Chômage d’Etat, statuts, services publics… : l’urgence d’une loi de titularisation sans condition !

jeudi 15 mars 2007

Chômage d’Etat, statuts, services publics… :
l’urgence d’une loi de titularisation sans condition !

En utilisant toujours davantage de non titulaires, assurant de plus en plus de fonctions, sur des emplois de plus en plus précaires, les gouvernements se sont forgé un puissant levier pour attaquer les salaires et les statuts (annualisation, alourdissement des horaires et des fonctions, remise en cause des corps…). Ils s’ingénient à prouver que c’est le statut qui doit être l’exception parmi les personnels.

Ce sont d’abord les non titulaires qui font les frais de cette évolution larvée de la fonction publique qui les condamne, au fur et à mesure de son avancée, en masse de manœuvre précipitée d’une précarité dans une autre : chômage long pour beaucoup, vacations, contrats d’un, de six, de dix mois… et, nouvelle trouvaille, le CDI avec licenciement économique garanti.

CDI public, pour éviter les recours devant les prud’hommes, beaucoup plus risqués pour l’administration que les tribunaux administratifs ! Mais aussi pour faire exister un contrat public concurrent à côté du statut et achever de démanteler celui-ci.

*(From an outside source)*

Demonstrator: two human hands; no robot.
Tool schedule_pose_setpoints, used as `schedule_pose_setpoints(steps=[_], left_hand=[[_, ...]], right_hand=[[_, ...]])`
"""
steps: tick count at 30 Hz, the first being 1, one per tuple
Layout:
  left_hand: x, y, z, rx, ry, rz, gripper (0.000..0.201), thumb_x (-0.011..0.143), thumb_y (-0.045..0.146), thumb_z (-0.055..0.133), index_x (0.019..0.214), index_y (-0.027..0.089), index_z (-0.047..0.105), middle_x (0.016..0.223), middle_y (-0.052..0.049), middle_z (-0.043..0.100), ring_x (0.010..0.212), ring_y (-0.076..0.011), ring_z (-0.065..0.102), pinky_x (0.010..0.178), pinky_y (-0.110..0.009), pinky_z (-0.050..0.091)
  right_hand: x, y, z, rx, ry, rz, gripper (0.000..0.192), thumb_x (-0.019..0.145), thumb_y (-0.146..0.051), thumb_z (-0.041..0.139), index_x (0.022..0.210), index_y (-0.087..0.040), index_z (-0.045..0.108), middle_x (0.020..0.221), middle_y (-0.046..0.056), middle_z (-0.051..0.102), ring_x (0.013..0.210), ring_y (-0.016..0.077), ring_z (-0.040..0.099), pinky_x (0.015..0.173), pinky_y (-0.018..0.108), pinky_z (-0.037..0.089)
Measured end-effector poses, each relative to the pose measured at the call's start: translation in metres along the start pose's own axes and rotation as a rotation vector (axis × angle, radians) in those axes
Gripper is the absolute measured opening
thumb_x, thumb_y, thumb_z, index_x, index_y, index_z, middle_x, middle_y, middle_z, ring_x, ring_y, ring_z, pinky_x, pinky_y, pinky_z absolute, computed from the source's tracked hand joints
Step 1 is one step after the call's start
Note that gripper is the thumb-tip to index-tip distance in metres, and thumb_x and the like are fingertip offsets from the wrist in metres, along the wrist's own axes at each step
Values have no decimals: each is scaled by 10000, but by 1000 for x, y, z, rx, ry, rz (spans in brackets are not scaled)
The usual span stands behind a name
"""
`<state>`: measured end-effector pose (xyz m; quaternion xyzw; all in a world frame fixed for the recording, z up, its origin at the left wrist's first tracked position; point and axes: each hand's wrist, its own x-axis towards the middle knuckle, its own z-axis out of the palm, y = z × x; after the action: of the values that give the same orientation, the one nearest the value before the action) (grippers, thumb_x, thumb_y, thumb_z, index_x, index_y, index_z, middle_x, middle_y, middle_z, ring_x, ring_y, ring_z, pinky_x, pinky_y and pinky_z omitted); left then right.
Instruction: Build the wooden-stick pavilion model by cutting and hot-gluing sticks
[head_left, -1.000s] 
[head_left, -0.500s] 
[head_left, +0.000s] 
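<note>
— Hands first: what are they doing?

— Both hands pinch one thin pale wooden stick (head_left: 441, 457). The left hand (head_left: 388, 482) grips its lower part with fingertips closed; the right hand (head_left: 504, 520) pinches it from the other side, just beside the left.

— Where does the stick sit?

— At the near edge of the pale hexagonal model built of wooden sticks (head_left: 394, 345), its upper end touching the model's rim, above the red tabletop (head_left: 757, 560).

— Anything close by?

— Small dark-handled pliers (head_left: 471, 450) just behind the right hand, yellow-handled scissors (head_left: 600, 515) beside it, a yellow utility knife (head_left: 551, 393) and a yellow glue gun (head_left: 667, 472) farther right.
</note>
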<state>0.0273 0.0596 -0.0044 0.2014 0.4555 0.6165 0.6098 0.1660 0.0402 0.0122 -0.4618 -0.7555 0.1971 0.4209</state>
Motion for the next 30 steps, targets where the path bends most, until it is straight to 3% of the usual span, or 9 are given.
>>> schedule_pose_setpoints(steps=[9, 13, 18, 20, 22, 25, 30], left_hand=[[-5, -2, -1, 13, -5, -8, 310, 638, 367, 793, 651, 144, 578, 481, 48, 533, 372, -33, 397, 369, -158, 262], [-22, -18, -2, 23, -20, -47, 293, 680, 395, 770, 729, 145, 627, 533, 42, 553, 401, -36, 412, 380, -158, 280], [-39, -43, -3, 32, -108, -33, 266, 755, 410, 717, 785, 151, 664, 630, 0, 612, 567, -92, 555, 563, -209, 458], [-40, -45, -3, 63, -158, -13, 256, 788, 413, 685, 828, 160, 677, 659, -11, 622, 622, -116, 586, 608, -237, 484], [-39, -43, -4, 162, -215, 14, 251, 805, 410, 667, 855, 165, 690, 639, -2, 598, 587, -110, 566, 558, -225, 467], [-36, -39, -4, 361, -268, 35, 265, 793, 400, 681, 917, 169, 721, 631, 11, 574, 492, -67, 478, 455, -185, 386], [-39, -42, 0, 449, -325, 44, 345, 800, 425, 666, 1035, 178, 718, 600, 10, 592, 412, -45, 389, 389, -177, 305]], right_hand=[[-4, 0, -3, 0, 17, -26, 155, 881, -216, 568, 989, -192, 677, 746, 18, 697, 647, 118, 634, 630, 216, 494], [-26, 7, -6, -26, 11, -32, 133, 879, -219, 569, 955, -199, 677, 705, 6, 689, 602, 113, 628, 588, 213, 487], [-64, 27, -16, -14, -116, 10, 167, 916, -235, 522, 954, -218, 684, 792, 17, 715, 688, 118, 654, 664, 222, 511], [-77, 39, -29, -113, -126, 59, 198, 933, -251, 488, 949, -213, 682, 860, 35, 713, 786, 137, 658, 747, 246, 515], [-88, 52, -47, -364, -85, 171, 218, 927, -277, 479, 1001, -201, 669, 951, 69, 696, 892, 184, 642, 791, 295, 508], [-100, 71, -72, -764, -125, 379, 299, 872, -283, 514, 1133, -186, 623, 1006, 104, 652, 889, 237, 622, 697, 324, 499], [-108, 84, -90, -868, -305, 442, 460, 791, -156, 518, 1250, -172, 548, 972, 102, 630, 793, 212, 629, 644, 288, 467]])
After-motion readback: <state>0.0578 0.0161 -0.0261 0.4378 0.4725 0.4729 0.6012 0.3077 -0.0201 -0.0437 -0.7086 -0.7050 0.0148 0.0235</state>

Avec la généralisation du CDI (dont les précaires sont un public captif, comme moindre mal), on s’oriente graduellement et rapidement vers une évolution des services publics du type de celle de La Poste (fonctionnaires remplacéEs peu à peu par des précaires et des CDI, affaiblissement des luttes, privatisation).

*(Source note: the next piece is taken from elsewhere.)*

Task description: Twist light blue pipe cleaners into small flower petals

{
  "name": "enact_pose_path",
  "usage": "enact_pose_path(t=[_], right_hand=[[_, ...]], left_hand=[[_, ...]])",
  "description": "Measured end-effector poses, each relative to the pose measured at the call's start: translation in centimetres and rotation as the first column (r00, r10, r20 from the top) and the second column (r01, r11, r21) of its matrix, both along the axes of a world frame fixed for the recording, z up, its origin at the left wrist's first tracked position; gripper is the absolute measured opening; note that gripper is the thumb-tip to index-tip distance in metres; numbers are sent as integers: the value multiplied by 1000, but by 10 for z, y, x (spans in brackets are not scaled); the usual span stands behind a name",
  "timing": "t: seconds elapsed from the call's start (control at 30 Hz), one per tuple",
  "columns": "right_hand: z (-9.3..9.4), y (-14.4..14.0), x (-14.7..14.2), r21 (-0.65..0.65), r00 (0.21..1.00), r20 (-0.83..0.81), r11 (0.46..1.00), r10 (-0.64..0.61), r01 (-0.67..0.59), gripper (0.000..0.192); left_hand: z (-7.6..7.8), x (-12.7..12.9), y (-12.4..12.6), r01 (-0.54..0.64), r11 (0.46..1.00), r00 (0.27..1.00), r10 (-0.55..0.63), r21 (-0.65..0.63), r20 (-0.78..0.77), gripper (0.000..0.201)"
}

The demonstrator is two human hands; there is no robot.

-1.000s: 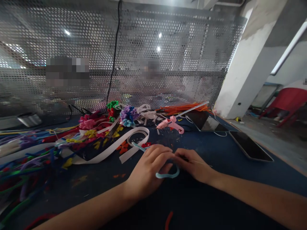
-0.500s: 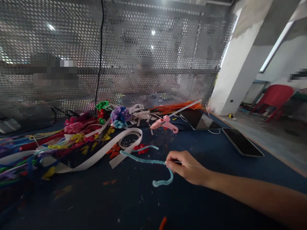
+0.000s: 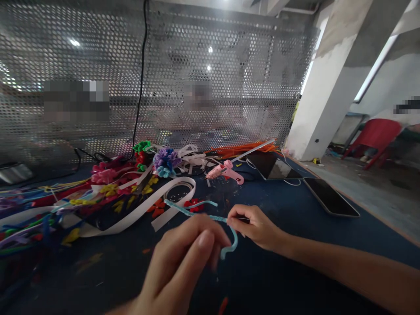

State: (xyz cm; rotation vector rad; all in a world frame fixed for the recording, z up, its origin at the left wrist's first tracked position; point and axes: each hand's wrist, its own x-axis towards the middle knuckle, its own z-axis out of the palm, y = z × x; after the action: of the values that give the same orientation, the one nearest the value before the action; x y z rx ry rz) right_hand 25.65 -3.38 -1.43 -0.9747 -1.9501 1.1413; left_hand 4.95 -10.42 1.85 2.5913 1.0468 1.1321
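My right hand (image 3: 254,227) pinches a light blue pipe cleaner (image 3: 197,215) together with a thin wire, just above the dark blue table (image 3: 295,218). The pipe cleaner runs left toward the white ribbon (image 3: 138,212) and curls down in a hook below my fingers. My left hand (image 3: 183,262) is raised close to the camera, blurred, with fingers loosely curled next to the pipe cleaner's hooked end. I cannot tell whether it touches the pipe cleaner.
A heap of coloured pipe cleaners and pipe-cleaner flowers (image 3: 164,159) lies at the left and back. A pink glue gun (image 3: 226,171), a tablet (image 3: 274,166) and a phone (image 3: 330,197) lie to the right. A perforated metal screen (image 3: 197,74) stands behind the table.
My left hand left the view half a second ago and has come back in from below, close to the camera. My right hand kept its pinch on the pipe cleaner, almost unmoved.
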Motion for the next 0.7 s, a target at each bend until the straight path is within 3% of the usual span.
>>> enact_pose_path(t=[0.07, 0.13, 0.2, 0.33, 0.4, 0.47, 0.53, 0.6, 0.67, 0.7], right_hand=[[-1, 1, -1, 29, 1000, -2, 1000, -2, 2, 17], [-2, 2, -1, 68, 1000, -18, 998, 12, -10, 16], [-3, 2, -2, 55, 998, -51, 998, 27, -25, 16], [-4, 3, -4, -121, 991, -124, 990, 50, -65, 25], [-3, 7, -3, -121, 984, -176, 992, -42, 21, 28], [-2, 13, 1, -9, 938, -259, 971, -232, 238, 24], [-1, 21, 7, 176, 843, -352, 856, -407, 487, 17], [0, 27, 14, 401, 774, -401, 665, -490, 629, 14], [1, 27, 19, 656, 797, -372, 473, -475, 588, 18], [1, 26, 21, 779, 842, -321, 384, -434, 495, 22]], left_hand=[[2, 12, 27, 32, 997, 998, -28, 69, -59, 19], [-4, 19, 47, 65, 990, 974, -37, 122, -221, 12], [-15, 20, 56, 2, 999, 965, 7, 32, -263, 15], [-24, 16, 53, -43, 991, 979, 18, -123, -202, 10], [-22, 14, 51, -73, 987, 983, 48, -143, -175, 11], [-18, 13, 51, -127, 980, 982, 103, -151, -157, 12], [-15, 12, 52, -180, 971, 977, 158, -156, -144, 12], [-14, 11, 53, -216, 962, 972, 195, -165, -132, 10], [-15, 11, 54, -227, 958, 970, 207, -175, -125, 9], [-16, 11, 54, -227, 957, 971, 207, -180, -122, 8]])
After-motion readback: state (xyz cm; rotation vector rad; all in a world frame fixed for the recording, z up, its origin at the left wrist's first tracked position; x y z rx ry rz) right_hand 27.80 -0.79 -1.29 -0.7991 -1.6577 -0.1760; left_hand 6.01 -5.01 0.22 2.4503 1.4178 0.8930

Quand le SNES va-t-il enfin prendre la mesure de la situation et cesser de réclamer des mesures partielles qui légitiment de nouvelles formes de précarité ?

Si nous voulons que les services publics soient de puissants leviers de lutte contre les inégalités et la ségrégation, si nous pensons que pour garantir leur universalité et leur indépendance le statut des personnels est essentiel, alors soyons logiques et donnons-nous clairement comme mandat le réemploi et la titularisation sans conditions de concours ni de nationalité de touTEs les précaires déjà recrutéEs, y compris celles et ceux qui ont été licenciéEs, ainsi que l’arrêt de tout recrutement de personnel non titulaire.

En contribuant à mobiliser ensemble sur cette question titulaires et précaires, en liaison notamment avec la Coordination Nationale des Précaires de l’Education, le SNES retrouverait deux principes du syndicalisme : la solidarité inconditionnelle avec les personnels les plus attaquéEs, le renforcement de touTEs par la défense des plus fragiles.